* WORK ORDER
Take from the material every line that contains the word "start".

* SUPPLIED DATA
- - - - -

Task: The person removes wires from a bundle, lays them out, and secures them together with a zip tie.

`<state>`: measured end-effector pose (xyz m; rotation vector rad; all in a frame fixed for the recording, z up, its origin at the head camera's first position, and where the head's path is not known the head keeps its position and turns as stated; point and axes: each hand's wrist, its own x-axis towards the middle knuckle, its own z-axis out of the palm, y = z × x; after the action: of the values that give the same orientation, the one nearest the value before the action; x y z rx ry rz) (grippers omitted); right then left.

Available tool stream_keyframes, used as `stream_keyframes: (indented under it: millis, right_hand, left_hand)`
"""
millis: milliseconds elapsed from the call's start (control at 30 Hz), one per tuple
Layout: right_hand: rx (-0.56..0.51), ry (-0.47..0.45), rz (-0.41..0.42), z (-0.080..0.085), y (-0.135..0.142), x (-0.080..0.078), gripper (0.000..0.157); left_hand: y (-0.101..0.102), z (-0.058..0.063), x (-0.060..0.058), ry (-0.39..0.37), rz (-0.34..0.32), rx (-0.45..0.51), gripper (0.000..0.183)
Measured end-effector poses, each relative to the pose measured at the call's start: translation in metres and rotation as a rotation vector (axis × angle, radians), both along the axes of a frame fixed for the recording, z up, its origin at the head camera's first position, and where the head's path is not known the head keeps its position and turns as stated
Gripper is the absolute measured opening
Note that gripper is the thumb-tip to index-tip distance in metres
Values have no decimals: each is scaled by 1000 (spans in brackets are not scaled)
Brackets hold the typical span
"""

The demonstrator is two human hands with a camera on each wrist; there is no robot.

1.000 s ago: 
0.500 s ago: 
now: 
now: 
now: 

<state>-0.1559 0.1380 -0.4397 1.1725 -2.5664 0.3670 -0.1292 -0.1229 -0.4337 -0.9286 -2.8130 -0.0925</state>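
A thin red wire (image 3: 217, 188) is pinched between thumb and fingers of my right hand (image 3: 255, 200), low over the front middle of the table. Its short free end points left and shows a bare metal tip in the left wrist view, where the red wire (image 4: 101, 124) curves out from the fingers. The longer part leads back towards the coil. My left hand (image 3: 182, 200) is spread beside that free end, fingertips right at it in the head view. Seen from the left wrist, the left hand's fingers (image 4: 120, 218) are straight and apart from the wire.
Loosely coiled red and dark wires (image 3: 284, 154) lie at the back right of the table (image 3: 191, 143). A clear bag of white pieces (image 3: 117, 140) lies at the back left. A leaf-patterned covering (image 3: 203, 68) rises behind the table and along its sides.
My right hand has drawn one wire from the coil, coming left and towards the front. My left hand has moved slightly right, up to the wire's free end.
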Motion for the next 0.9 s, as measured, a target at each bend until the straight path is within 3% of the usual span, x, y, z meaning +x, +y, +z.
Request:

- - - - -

* ANSWER AREA
millis: milliseconds elapsed from the call's start (control at 30 Hz), one per tuple
Measured end-effector poses, each relative to the pose measured at the call's start: translation in metres and rotation as a rotation vector (axis × angle, radians), both along the axes of a frame fixed for the recording, z up, its origin at the head camera's first position, and where the head's path is not known the head keeps its position and turns as stated

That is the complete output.